_Requirement_
Give the number of lines below with "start" in them, leaving out anything else.

-*-

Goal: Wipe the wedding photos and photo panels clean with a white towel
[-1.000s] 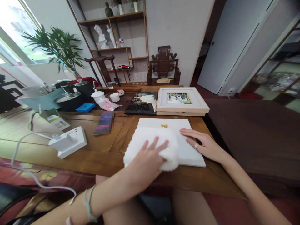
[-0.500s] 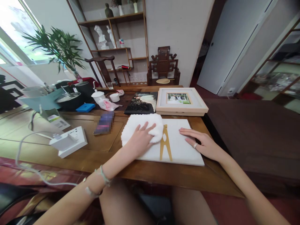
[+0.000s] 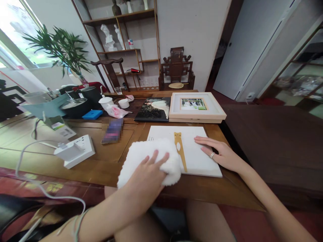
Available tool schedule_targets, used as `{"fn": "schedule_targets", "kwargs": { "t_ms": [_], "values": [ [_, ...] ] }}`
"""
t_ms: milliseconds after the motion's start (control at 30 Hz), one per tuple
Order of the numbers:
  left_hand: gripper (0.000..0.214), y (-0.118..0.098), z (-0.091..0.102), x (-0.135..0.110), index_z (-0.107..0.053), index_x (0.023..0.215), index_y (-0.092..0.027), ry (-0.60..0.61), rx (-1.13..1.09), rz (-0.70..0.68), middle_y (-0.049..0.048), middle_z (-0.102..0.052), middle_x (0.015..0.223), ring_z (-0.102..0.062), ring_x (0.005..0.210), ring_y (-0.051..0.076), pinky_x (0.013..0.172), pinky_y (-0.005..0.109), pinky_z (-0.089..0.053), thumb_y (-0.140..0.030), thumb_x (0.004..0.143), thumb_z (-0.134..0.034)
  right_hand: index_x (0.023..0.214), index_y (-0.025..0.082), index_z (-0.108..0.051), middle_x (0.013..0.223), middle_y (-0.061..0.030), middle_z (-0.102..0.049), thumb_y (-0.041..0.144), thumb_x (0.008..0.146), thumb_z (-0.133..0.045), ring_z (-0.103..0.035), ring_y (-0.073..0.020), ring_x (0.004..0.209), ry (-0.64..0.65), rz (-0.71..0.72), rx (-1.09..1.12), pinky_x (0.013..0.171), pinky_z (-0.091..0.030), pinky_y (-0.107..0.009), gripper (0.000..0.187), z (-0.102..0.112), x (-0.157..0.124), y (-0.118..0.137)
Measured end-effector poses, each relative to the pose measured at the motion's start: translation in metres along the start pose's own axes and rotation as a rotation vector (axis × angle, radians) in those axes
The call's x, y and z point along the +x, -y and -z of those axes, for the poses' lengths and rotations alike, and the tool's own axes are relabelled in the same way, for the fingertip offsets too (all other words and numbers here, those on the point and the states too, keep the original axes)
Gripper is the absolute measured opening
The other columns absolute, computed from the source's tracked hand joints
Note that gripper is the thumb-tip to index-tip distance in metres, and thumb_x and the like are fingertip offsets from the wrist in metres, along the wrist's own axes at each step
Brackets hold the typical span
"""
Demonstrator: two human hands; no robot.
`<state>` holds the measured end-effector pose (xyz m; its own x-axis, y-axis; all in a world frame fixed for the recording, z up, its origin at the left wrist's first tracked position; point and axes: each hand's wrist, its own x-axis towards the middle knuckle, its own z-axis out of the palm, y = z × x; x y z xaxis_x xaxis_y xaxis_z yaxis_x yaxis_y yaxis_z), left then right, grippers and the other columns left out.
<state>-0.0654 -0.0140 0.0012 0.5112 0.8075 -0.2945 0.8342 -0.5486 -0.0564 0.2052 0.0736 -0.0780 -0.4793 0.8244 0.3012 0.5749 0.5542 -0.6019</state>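
Observation:
My left hand (image 3: 150,179) presses on a fluffy white cloth (image 3: 136,156), its fingers spread and partly sunk into the pile. The cloth bunches beside the index finger. It covers the near left part of a flat white board (image 3: 193,148) and hangs past the table's front edge. On the board is a gold long-legged shape (image 3: 178,143), part of it under the cloth. Small dark print shows at the board's upper left. My right hand (image 3: 222,153), with a ring on one finger, lies open on the board's right side, fingers stretched out.
Behind the board lie a framed photo (image 3: 199,116) and a dark picture panel (image 3: 151,112). Leftward are a phone (image 3: 112,131), a white power strip (image 3: 75,153) with a cable, a blue box (image 3: 92,114) and white cups. The wooden table's (image 3: 234,188) front edge runs before my legs.
My left hand has pulled the cloth toward me and slightly left, baring the board's upper left with its print. My right hand stays on the board. The view has shifted slightly.

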Motion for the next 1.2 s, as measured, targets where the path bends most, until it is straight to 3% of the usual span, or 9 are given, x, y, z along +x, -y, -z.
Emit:
{"fn": "schedule_targets", "kwargs": {
  "t_ms": [100, 233, 333, 467, 600, 700, 867, 1000, 1200],
  "values": [
    [0.022, 0.026, -0.001, 0.030, -0.068, 0.099, -0.017, -0.097, -0.004, 0.017, 0.0060, -0.029, 0.150, -0.024, 0.137, 0.034, 0.106, 0.049, -0.032, -0.015, 0.085, -0.050, 0.122, 0.025, -0.059, 0.133, -0.0035, -0.056, 0.034, 0.090, -0.047, -0.049, -0.0238, 0.125, 0.005, -0.006, -0.007, 0.108, -0.038, -0.044, 0.036, 0.000, 0.000, 0.000],
    [0.030, 0.063, -0.012, 0.070, -0.063, 0.110, -0.018, -0.251, -0.086, -0.042, 0.0054, -0.025, 0.151, -0.019, 0.139, 0.031, 0.109, 0.049, -0.025, -0.031, 0.093, -0.042, 0.122, 0.025, -0.059, 0.133, -0.0037, -0.056, 0.034, 0.090, -0.046, -0.049, -0.0237, 0.125, 0.010, -0.012, -0.004, 0.108, -0.037, -0.044, 0.036, 0.001, 0.000, 0.000],
    [0.039, 0.073, -0.014, 0.086, -0.060, 0.113, -0.017, -0.318, -0.102, -0.018, 0.0080, -0.030, 0.149, -0.019, 0.139, 0.031, 0.109, 0.051, -0.024, -0.041, 0.095, -0.035, 0.123, 0.024, -0.059, 0.134, -0.0041, -0.055, 0.034, 0.091, -0.046, -0.049, -0.0232, 0.125, 0.012, -0.018, -0.009, 0.109, -0.037, -0.044, 0.036, 0.001, 0.000, 0.000],
    [0.036, 0.053, -0.006, 0.076, -0.060, 0.111, -0.017, -0.283, -0.035, -0.026, 0.0099, -0.039, 0.144, -0.029, 0.135, 0.032, 0.105, 0.052, -0.030, -0.037, 0.096, -0.035, 0.123, 0.024, -0.058, 0.134, -0.0043, -0.055, 0.034, 0.091, -0.045, -0.048, -0.0228, 0.126, 0.021, -0.013, -0.009, 0.109, -0.037, -0.044, 0.036, 0.001, 0.000, 0.000],
    [0.023, 0.015, 0.002, 0.039, -0.064, 0.105, -0.016, -0.142, 0.049, -0.029, 0.0115, -0.038, 0.144, -0.031, 0.133, 0.035, 0.102, 0.053, -0.035, -0.022, 0.089, -0.049, 0.123, 0.023, -0.058, 0.133, -0.0043, -0.056, 0.033, 0.091, -0.045, -0.049, -0.0225, 0.125, 0.015, 0.003, -0.012, 0.109, -0.036, -0.043, 0.036, 0.000, 0.000, -0.001],
    [0.023, -0.008, 0.002, 0.008, -0.066, 0.104, -0.017, -0.052, 0.039, -0.015, 0.0111, -0.035, 0.146, -0.032, 0.132, 0.038, 0.103, 0.054, -0.035, -0.021, 0.084, -0.056, 0.123, 0.025, -0.059, 0.132, -0.0035, -0.057, 0.033, 0.090, -0.047, -0.050, -0.0231, 0.124, 0.002, 0.005, -0.002, 0.108, -0.037, -0.043, 0.036, 0.000, 0.000, -0.001],
    [0.027, -0.020, 0.002, -0.017, -0.065, 0.108, -0.018, -0.022, -0.002, -0.063, 0.0104, -0.032, 0.148, -0.028, 0.134, 0.038, 0.106, 0.052, -0.032, -0.021, 0.082, -0.058, 0.122, 0.026, -0.059, 0.132, -0.0032, -0.057, 0.033, 0.090, -0.048, -0.050, -0.0241, 0.124, 0.002, 0.001, 0.023, 0.108, -0.037, -0.046, 0.035, 0.001, 0.000, -0.002],
    [0.027, -0.010, 0.002, -0.006, -0.063, 0.110, -0.018, -0.051, -0.049, -0.061, 0.0085, -0.032, 0.148, -0.028, 0.135, 0.034, 0.106, 0.050, -0.034, -0.019, 0.087, -0.050, 0.122, 0.028, -0.060, 0.132, -0.0022, -0.057, 0.034, 0.089, -0.049, -0.049, -0.0242, 0.125, 0.026, 0.004, 0.080, 0.109, -0.036, -0.045, 0.035, 0.003, 0.000, -0.006],
    [0.029, 0.021, -0.012, 0.050, -0.061, 0.112, -0.013, -0.241, -0.057, 0.092, 0.0116, -0.027, 0.150, -0.020, 0.137, 0.039, 0.106, 0.056, -0.028, -0.023, 0.092, -0.043, 0.122, 0.028, -0.059, 0.133, -0.0021, -0.056, 0.035, 0.090, -0.049, -0.046, -0.0237, 0.128, 0.049, -0.003, 0.117, 0.110, -0.033, -0.045, 0.035, 0.004, 0.000, -0.010]
  ]
}}
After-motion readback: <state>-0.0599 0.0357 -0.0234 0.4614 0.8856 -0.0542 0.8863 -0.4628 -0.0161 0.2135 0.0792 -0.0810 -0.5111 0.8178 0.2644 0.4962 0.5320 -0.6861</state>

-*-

_Your response_
2